Exercise directions - Below are some records; quote exactly the lines from the one that contains "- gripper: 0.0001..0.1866" through the one that contains "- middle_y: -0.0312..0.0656", inclusive, and no others.

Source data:

━━━━━━━━━━

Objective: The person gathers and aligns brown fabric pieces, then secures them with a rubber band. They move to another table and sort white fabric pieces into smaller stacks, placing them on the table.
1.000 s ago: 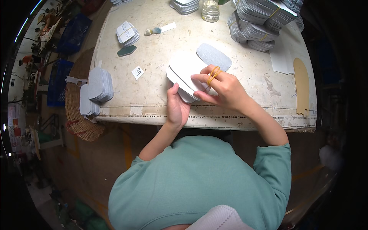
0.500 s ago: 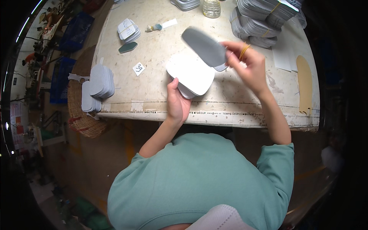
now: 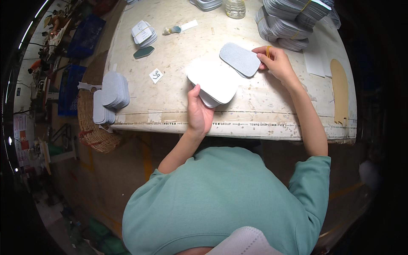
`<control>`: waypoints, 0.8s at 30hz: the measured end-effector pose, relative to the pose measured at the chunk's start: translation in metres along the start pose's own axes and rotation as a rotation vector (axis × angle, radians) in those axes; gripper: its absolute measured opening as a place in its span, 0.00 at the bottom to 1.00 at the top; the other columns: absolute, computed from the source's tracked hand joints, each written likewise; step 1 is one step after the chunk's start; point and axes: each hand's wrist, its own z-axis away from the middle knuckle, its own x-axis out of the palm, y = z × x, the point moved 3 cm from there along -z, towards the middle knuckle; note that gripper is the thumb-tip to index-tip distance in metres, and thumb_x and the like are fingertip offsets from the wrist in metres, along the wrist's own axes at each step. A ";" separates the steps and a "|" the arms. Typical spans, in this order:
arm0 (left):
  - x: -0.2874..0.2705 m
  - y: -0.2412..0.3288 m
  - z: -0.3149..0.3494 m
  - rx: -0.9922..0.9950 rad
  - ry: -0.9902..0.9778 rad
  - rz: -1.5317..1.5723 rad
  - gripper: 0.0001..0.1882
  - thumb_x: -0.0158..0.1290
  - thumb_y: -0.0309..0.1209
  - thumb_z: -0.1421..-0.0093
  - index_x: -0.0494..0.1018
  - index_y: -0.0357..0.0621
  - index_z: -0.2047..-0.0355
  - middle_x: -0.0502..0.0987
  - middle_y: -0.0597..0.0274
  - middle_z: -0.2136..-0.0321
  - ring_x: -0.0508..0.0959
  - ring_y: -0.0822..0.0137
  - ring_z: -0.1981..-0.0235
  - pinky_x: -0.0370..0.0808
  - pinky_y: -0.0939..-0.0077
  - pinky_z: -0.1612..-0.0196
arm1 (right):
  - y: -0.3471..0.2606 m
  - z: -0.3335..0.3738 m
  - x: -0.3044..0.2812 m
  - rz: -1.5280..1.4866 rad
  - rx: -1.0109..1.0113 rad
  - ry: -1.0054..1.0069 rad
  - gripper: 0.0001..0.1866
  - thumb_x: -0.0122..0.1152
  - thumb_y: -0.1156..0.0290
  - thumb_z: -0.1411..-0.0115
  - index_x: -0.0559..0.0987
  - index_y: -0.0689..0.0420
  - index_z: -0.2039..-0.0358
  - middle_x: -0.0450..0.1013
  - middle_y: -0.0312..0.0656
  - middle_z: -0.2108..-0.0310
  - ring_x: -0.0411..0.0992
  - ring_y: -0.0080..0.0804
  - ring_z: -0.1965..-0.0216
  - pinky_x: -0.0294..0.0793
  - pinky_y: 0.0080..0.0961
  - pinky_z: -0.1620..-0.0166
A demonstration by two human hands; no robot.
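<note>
My left hand (image 3: 199, 111) is closed round the near edge of a stack of white, rounded oblong pieces (image 3: 214, 80), thumb at the side and the other fingers underneath. Just right and beyond it lies a single-looking light grey piece (image 3: 240, 58) of similar shape, its speckled face up. My right hand (image 3: 275, 64) pinches the right end of that grey piece between thumb and fingers. A sliver of another edge shows beneath it; I cannot tell whether it is a second piece. A yellow rubber band (image 3: 268, 52) loops round a right-hand finger.
Stacks of grey pieces stand at the table's left edge (image 3: 114, 89), far left (image 3: 144, 34) and far right (image 3: 282, 23). A glass jar (image 3: 235, 8), a brush (image 3: 173, 29), a dark green piece (image 3: 143, 52), a paper tag (image 3: 156, 76) and a tan template (image 3: 338, 91) lie around. A wicker basket (image 3: 100, 140) hangs left.
The grey piece was tilted up with its darker side showing; now it is lower and flatter, light side up. My right hand moved down slightly with it. My left hand keeps its hold.
</note>
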 end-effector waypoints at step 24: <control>-0.006 -0.001 -0.003 0.070 -0.098 -0.045 0.30 0.41 0.42 0.36 0.54 0.36 0.39 0.63 0.52 0.42 0.64 0.61 0.39 0.61 0.63 0.37 | -0.065 0.083 0.065 0.422 -0.988 -0.043 0.21 0.72 0.62 0.54 0.79 0.54 0.60 0.72 0.39 0.68 0.74 0.35 0.69 0.76 0.28 0.66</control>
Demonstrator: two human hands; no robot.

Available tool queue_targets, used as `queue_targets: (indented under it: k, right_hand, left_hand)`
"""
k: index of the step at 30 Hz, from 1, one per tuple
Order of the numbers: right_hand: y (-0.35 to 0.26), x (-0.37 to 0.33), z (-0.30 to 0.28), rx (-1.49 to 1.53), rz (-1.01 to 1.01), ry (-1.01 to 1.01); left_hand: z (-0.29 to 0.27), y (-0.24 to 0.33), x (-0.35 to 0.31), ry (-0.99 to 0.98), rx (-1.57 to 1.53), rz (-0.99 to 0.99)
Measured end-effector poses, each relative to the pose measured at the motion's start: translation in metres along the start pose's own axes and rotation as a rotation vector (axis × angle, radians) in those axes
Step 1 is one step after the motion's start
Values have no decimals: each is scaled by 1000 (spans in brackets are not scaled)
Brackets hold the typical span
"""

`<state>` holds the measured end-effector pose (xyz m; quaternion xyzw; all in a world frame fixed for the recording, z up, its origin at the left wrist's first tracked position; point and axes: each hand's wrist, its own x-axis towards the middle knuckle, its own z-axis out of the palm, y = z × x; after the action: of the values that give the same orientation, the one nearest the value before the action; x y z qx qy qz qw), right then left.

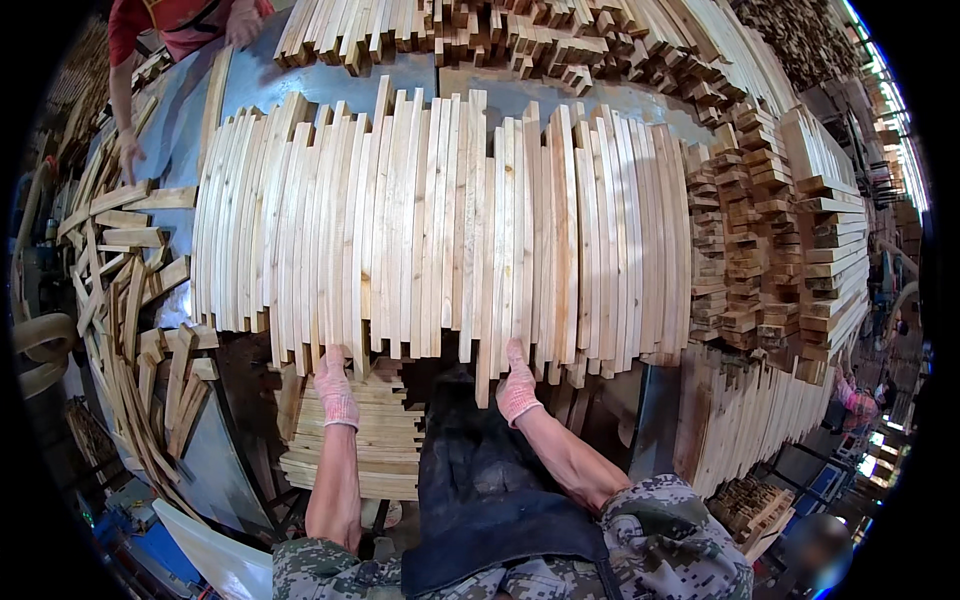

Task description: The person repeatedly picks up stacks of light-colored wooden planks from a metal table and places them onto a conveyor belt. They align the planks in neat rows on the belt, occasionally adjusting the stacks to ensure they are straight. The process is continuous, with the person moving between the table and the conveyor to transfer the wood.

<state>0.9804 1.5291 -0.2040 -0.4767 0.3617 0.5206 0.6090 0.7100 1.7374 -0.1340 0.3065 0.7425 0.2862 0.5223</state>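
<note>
A dark apron point(480, 500) over camouflage-patterned sleeves lay closest to the camera, and from there both bare forearms reached up to the near edge of the table point(330, 85). The left hand point(335, 390), in a pink knit glove, pressed its fingers against the near ends of a wide row of pale, narrow wooden slats point(440, 220) set side by side across the grey table top. The right hand point(517, 385), gloved the same, touched the slat ends a little further right; neither hand gripped a slat, both lay flat and extended. Below the left hand sat a stack of pale flat boards point(360, 440). Short wooden blocks point(745, 250) were piled to the right of the row. A person in a red top point(170, 20) stood at the far left corner.
</note>
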Motion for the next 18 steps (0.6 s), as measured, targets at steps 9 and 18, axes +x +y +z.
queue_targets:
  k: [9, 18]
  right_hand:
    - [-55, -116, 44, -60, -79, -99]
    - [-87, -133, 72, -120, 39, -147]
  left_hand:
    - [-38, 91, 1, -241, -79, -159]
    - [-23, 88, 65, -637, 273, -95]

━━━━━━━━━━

Result -
  - gripper: 0.0001..0.1866
  - thumb_x: -0.0122..0.1152
  - thumb_y: -0.1156..0.0290
  - thumb_z: -0.1411..-0.0115
  - index_x: -0.0559..0.0987
  - index_y: -0.0689..0.0420
  - index_z: -0.2039..-0.0358
  - middle_x: -0.0450..0.1013
  - middle_y: -0.0312..0.0656

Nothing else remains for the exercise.